The new section would "direct the department to bring a plan that would accelerate the implementation of HEART before the 07/01/2026 date," and would submit that plan as part of the fiscal year 2026 budget adjustment process for legislative committees to review, staff said. "On or before Nov. 1, 2025, the department shall submit for consideration a detailed written plan to accelerate implementation of the program as part of the fiscal year 26 budget adjustment process to the Joint Fiscal Committee, the House Committee on Appropriations, the House Committee on Human Services, and the Senate Committees on Appropriations and Health and Welfare. The plan shall address the readiness of community providers to implement the program prior to 07/01/2026 and fiscal estimates for the remainder of fiscal year 26," Katie, a staff member, read aloud during the meeting.

Committee members and staff also reviewed edits to the bill's future-appropriations language meant to redirect existing resources into the new program in later fiscal years rather than tying them to a specific prior appropriation year.
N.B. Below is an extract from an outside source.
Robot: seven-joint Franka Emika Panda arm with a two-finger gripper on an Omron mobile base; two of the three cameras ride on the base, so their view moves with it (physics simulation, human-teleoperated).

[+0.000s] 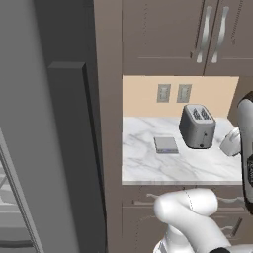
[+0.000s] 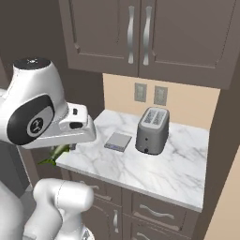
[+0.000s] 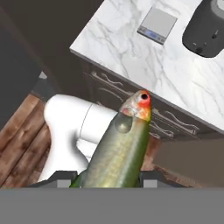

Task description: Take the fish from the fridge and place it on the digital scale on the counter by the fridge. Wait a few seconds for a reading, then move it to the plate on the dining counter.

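My hand (image 3: 109, 183) closed on fish (image 3: 120, 148), held off worktop (image 3: 131, 48) edge, above floor. Digital scale (image 3: 157, 25) flat on worktop, bare, just beside toaster (image 3: 205, 28). Fridge (image 1: 44, 148) door open at left.

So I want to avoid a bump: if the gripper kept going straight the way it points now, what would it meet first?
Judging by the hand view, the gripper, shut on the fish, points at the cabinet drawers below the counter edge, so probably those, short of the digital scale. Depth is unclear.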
Staff described updated appropriation splits in the draft: $4,585,000 allocated for community action agencies, $400,000 set aside for distribution to the statewide organization serving households experiencing domestic violence, and $3,000,000 to the Department for Children and Families to "enhance capacity for the creation and expansion of emergency shelters and permanent supportive housing capacity," a portion of which would be administered through the Vermont Housing and Conservation Board for infrastructure investments paired with support services, staff said.

The draft also adds reporting requirements: the department's Jan. 15 report would include, if available, the number of housing vouchers Vermont has lost in the past year. Staff and committee members made editorial and cross-reference corrections across the bill, standardized references to service providers for households that have experienced domestic violence, and renumbered sections after adding the accelerated-implementation provision.

No formal vote was taken during the discussion. Janet Coleman, a welfare department representative, asked for a 30-minute recess and indicated the committee hoped to reconvene and vote the bill out to appropriations that day: "I'd like us to take a break for 30 minutes, and then we'll go back. And we may have heard further from Commissioner Winters. If not, anyway, in 30 minutes, I'd like us to be able to vote the bill out knowing this," she said.

The committee's direction requires the department to prepare a timeline and fiscal estimates for an accelerated rollout and to report readiness of community providers; it does not itself authorize moving forward with an accelerated implementation. The revised appropriation language and the $3 million DCF allocation are presented in the draft as targeted uses contingent on later budget actions and legislative review.